Harry mecburen ona itaat edip tuvalete girdi. O kapıyı kapattığı anda Louis mutfağa döndü, önceden hazırladığı tepsideki tabakların üstlerindeki streçleri açtı. Hala kaynıyor olan ıhlamur çayından da bir bardak doldurup tepsisiyle birlikte merdivenlere yöneldi.
Uyandığı andan itibaren hamilelikte beslenme hakkında yüzlerce şey okumuştu. Örnek tüm beslenme listelerini incelemiş, bunlara göre yapması gereken yemekler, çaylar, çorbalar hakkında resimli ve tarifli bir dosya hazırlamıştı.
Ondan birkaç dakika sonra Harry de odasına geri döndü. Louis onun için yorganı bile açmış, yastığını düzelmişti ki, Harry mutluluktan delirebilirdi. Şimdiden onun harika bir baba olacağını hissedebiliyordu.
"Bebeğimiz bize sarılmanı istiyor." deyip onun kollarının arasına girdi. "Ve beni öpmeni istiyor."
"Bunu bezelyem mi istiyor yoksa çileğim mi?"
"İkimiz birden." dedi Harry şımarıkça. Louis gülerek onun dudaklarının üstüne hafif bir öpücük bıraktı. Sonra da tişörtünü kaldırıp göbeğini öptü. "Memnun musunuz?"
"Çok!"
Louis inanamıyor gibi kendi kendine mırıldandı. "Bebeğimin bebeği oluyor, aman Tanrım..."
İkisi de kıkırdadı. Louis tepsiyi Harry'nin bacaklarının üstüne bıraktı. "Çaya bal döküp karıştırdım, şeker kullanmaman daha iyi olur diye düşündüm. Azıcık bekle soğusun." deyip çatalla bir parça yumurta aldı. "Aç bakayım ağzını."
Harry'nin kendi başına yemek yiyebileceğini tabi ki biliyordu.
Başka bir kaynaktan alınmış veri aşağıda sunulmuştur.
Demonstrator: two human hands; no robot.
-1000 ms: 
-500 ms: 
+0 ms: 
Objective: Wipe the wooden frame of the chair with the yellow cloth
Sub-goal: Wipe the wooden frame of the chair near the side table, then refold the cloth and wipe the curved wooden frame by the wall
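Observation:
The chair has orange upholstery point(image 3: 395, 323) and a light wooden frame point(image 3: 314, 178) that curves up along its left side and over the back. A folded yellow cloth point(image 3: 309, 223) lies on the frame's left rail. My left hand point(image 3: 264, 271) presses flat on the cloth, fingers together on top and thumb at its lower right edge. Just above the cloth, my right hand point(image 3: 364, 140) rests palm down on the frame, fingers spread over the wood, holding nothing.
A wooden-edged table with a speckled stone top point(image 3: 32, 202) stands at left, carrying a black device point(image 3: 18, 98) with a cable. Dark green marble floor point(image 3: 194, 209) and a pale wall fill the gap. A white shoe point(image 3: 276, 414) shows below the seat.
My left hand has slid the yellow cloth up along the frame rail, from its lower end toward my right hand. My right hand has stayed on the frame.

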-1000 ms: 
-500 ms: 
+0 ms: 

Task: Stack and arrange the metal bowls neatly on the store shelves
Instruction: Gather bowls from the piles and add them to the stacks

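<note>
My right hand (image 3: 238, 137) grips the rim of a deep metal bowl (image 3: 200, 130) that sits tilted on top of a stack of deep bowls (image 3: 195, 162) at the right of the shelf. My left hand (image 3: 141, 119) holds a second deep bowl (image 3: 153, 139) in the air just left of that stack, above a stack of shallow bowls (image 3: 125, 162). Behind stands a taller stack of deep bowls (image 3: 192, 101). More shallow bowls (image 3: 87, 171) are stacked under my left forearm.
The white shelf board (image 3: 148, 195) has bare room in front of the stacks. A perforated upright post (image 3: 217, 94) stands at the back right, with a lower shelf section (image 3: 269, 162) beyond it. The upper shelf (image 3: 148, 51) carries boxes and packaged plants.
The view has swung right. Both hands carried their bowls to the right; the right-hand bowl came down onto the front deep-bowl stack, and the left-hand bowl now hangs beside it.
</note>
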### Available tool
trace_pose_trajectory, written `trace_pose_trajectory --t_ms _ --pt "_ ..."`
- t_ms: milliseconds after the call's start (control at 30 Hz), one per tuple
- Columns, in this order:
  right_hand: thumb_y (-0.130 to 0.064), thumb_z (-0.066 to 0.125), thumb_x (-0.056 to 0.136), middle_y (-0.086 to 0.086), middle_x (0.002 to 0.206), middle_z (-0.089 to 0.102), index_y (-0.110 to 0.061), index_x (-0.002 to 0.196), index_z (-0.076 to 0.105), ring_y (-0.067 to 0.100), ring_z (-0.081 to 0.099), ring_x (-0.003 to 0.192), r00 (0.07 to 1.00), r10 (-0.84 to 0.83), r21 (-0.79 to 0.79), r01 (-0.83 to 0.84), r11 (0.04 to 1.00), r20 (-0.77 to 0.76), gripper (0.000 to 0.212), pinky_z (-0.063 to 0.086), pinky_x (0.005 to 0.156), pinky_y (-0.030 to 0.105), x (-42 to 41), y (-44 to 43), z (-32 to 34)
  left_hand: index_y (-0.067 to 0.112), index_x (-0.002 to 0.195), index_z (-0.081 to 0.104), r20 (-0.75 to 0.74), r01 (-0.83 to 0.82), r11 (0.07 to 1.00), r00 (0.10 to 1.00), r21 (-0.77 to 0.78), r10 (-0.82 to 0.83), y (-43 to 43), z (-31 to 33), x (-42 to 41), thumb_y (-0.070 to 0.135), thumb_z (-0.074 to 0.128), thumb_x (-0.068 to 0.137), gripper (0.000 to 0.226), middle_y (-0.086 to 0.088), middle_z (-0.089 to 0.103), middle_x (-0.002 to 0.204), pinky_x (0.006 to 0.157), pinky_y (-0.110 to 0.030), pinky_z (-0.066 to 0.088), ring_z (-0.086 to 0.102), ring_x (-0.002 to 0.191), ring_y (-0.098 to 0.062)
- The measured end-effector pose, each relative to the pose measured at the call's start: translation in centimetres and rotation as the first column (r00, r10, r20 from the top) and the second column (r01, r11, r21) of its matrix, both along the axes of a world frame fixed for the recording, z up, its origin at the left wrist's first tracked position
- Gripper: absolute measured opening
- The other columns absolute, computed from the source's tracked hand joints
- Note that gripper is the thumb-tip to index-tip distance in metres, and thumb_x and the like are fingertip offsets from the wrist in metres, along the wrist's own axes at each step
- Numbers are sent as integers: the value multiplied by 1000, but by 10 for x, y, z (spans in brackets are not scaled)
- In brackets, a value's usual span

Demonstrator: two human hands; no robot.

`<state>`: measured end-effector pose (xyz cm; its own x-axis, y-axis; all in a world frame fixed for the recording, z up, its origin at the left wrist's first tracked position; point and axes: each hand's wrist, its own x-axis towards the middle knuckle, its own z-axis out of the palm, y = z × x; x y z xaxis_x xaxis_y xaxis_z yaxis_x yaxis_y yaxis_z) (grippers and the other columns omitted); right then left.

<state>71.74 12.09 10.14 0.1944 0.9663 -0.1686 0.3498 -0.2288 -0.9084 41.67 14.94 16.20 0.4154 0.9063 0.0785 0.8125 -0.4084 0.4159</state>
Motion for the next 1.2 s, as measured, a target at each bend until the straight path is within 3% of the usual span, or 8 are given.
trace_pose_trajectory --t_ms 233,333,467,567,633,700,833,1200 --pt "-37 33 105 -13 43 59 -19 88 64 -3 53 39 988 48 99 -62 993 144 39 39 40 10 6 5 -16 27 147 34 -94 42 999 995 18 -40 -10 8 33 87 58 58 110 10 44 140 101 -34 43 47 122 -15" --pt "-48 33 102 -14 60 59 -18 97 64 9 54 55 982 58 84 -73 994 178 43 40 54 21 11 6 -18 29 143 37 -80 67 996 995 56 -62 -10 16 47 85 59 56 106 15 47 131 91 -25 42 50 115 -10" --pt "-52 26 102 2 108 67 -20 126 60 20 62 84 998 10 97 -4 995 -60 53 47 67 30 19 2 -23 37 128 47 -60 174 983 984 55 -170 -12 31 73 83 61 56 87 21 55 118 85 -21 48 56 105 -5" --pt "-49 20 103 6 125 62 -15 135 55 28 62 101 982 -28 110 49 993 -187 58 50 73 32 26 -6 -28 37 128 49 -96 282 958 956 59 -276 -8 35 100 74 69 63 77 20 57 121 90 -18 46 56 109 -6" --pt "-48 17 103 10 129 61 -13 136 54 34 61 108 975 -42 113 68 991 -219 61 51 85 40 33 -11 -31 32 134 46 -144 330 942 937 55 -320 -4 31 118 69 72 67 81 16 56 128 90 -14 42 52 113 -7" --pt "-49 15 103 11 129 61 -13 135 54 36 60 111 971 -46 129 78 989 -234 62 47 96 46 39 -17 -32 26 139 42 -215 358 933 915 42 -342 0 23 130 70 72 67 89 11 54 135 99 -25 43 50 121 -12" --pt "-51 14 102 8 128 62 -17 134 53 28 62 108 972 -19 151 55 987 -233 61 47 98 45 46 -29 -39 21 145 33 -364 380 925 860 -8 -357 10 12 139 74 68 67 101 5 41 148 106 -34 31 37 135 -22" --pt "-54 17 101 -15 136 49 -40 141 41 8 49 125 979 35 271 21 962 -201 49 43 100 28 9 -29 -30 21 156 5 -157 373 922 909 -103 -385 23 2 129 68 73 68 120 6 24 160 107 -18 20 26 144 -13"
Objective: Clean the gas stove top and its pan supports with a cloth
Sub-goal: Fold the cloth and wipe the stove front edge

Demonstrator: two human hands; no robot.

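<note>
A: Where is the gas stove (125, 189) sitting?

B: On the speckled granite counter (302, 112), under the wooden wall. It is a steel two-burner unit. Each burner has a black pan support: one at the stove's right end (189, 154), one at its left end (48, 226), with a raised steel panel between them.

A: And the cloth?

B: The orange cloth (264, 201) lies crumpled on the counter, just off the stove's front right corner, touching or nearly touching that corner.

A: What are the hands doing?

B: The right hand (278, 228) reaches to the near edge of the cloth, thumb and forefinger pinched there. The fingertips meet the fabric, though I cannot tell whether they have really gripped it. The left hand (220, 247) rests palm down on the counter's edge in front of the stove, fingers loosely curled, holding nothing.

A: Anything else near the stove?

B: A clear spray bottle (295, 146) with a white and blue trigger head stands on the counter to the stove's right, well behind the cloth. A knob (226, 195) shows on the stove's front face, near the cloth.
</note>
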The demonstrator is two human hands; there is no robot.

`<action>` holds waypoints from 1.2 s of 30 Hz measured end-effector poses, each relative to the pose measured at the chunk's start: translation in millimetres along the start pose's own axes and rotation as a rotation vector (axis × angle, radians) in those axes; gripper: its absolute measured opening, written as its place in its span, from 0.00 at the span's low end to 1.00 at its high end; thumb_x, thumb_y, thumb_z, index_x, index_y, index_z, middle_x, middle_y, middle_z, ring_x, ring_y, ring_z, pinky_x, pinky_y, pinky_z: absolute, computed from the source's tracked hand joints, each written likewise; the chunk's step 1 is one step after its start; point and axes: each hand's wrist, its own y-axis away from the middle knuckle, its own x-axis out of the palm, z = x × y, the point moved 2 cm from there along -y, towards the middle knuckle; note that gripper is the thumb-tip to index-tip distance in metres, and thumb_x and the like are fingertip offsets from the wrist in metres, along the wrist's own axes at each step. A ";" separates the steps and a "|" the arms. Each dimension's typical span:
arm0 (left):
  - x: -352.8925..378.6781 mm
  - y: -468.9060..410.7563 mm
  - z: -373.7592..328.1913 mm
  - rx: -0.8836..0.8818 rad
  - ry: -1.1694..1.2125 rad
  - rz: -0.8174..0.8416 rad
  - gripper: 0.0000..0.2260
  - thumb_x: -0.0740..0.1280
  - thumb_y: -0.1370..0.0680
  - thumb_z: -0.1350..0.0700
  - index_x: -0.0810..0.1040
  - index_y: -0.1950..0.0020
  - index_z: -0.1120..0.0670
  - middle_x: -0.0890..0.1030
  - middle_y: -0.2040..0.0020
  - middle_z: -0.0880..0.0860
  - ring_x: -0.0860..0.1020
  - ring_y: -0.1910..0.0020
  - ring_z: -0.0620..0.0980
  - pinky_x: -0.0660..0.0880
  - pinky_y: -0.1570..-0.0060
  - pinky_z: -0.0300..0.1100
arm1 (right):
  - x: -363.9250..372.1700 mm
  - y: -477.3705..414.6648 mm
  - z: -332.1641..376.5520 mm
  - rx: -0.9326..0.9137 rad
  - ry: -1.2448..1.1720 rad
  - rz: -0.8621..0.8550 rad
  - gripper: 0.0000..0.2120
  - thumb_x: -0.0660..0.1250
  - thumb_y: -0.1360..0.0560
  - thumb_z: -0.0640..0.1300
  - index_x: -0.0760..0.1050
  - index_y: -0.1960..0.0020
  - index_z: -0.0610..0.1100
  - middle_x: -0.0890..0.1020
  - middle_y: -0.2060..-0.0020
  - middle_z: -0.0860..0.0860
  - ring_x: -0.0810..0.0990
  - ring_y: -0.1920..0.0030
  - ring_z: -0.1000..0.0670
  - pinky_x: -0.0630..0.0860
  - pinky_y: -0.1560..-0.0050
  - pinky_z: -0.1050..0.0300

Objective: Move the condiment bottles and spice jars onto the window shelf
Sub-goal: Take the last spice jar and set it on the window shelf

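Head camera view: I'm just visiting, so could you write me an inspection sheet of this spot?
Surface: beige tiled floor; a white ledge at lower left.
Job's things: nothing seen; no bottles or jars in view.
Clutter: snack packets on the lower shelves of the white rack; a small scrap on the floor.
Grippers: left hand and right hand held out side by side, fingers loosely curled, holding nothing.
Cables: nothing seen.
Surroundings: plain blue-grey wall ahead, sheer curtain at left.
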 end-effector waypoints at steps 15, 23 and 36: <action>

Ama o karnında bebeklerini taşırken, Louis de bir şeylere faydasının dokunmasını istiyordu. Bunun en iyi yolu onu kendi elleriyle besleyip ilgiye boğmaksa, zevkle yapardı.
Harry onun düşüncelerini çok iyi bildiği için hiç sesini çıkartmadan kendisine yemek yedirmesine izin verdi. Bir elini Louis'nin yanağına koydu ve gülümsedi. "İkimiz de seni çok seviyoruz."
ŞİMDİ OKUDUĞUN
ALREADY MARRIED
Fiksi PenggemarŞimdiye kadarkiler, hiçbir şeydi. Çünkü asıl hikaye her zaman evlilikten sonra başlar. ### Try Not to Get Married'in devam kitabıdır. Mpreg-Harry (Erkek hamileliği içerir, rahatsız olacaklar okumasın) Kapağı, güzelliğinden de anlaşılacağı üzere, @...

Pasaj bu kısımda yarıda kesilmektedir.